Opened 3 years ago

Closed 2 years ago

#13379 closed bug (fixed)

Space leak / quadratic behavior when inlining

Reported by: jberryman Owned by: dfeuer
Priority: normal Milestone: 8.2.2
Component: Compiler Version: 8.0.1
Keywords: Inlining Cc: dfeuer, MikolajKonarski, George
Operating System: Unknown/Multiple Architecture: Unknown/Multiple
Type of failure: Compile-time performance bug Test Case: perf/compile/T13379
Blocked By: Blocking:
Related Tickets: #13586, #14281 Differential Rev(s):
Wiki Page:

Description

Compiling the attached example yields quadratic behavior and a big space leak (eventually the oom killer kills it) during inlining. Tested on both ghc 7.10.3 and 8.0.1

I compiled with -fforce-recomp --make -O2 -ddump-inlinings Main.hs

In cases where the process was able to run for a while I could see that each chunk of inlinings was getting slower linearly (every minute or so you can hit enter and which the line break go up your terminal a little slower than the last time). I assume the slowdown is due to GC over the growing heap due to a leak, but maybe the inlining algorithm is quadratic.

Apologies if this is a dupe; I had trouble searching for similar issues. (I did find #13316 but don't understand if this could be related)

Attachments (5)

Main.hs (47.6 KB) - added by jberryman 3 years ago.
Main.hs
ghc-wrap.hy.7.10.pdf (4.6 KB) - added by jberryman 3 years ago.
ghc-wrap.h.7.10.pdf (4.8 KB) - added by jberryman 3 years ago.
ghc-wrap.hy.8.0.pdf (15.3 KB) - added by jberryman 3 years ago.
ghc-wrap.h.8.0.pdf (10.4 KB) - added by jberryman 3 years ago.

Download all attachments as: .zip

Change History (39)

Changed 3 years ago by jberryman

Attachment: Main.hs added

Main.hs

comment:1 Changed 3 years ago by rwbarton

Even the space usage is quadratic, so something does seem amiss here. I recommend cutting the example down to at most 100 lines if you want to compile it in a reasonable amount of time.

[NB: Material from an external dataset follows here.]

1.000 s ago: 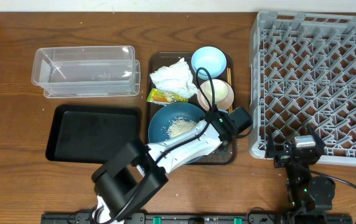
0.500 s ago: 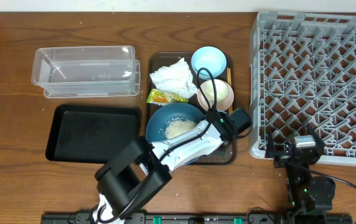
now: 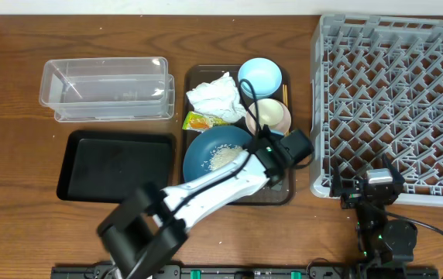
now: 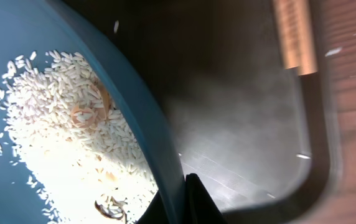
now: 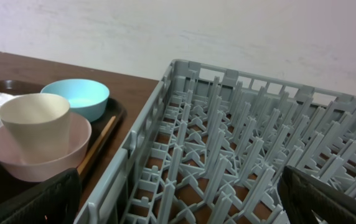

comment:2 Changed 3 years ago by dfeuer

I'm not too surprised this is a difficult case. >> is infixl. So we start with (((f bs >> f b) >> f bs) >> f bs) >> f bs and we end up (eventually) re-associating everything the other way. How did an example like this arise in practice?

comment:3 Changed 3 years ago by jberryman

How did an example like this arise in practice?

In attempting to space profile some code where there seemed to be a constant small amount of allocation at each call site I tried creating a file like this one. I filed the bug because it seemed likely that this was evidence of performance issues in more realistic code.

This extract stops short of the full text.